→ ASSIGNMENT
An exact copy of all the data below is required.
Top of INPUT FOR THIS TASK
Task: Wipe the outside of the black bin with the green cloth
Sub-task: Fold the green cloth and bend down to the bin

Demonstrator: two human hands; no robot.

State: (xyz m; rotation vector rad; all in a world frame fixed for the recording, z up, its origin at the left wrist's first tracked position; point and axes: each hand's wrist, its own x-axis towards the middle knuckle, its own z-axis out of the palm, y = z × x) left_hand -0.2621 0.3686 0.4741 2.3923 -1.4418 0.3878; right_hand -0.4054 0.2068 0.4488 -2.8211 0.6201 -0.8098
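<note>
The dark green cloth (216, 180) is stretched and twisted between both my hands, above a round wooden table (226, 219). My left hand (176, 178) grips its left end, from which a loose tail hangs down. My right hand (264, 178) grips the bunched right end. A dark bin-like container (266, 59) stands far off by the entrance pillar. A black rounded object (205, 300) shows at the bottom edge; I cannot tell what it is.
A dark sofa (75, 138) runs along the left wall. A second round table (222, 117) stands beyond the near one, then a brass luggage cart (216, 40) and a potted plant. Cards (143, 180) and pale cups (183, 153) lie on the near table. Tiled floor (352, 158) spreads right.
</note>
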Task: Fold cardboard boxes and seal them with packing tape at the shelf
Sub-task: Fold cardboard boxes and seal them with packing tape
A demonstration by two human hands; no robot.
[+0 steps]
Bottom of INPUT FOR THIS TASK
→ ANSWER AREA
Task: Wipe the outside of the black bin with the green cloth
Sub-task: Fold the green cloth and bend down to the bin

Demonstrator: two human hands; no robot.

State: (xyz m; rotation vector rad; all in a world frame fixed for the recording, z up, its origin at the left wrist's first tracked position; point and axes: each hand's wrist, its own x-axis towards the middle knuckle, its own z-axis out of the palm, y = z × x) left_hand -0.2621 0.3686 0.4741 2.3923 -1.4418 0.3878; right_hand -0.4054 0.2068 0.4488 -2.8211 0.6201 -0.8098
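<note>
The dark green cloth (216, 180) is stretched and twisted between both my hands, above a round wooden table (226, 219). My left hand (176, 178) grips its left end, from which a loose tail hangs down. My right hand (264, 178) grips the bunched right end. A dark bin-like container (266, 59) stands far off by the entrance pillar. A black rounded object (205, 300) shows at the bottom edge; I cannot tell what it is.
A dark sofa (75, 138) runs along the left wall. A second round table (222, 117) stands beyond the near one, then a brass luggage cart (216, 40) and a potted plant. Cards (143, 180) and pale cups (183, 153) lie on the near table. Tiled floor (352, 158) spreads right.
</note>
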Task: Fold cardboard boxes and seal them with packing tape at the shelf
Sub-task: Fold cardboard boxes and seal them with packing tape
A demonstration by two human hands; no robot.
[+0 steps]

Nothing else is required to complete the exercise.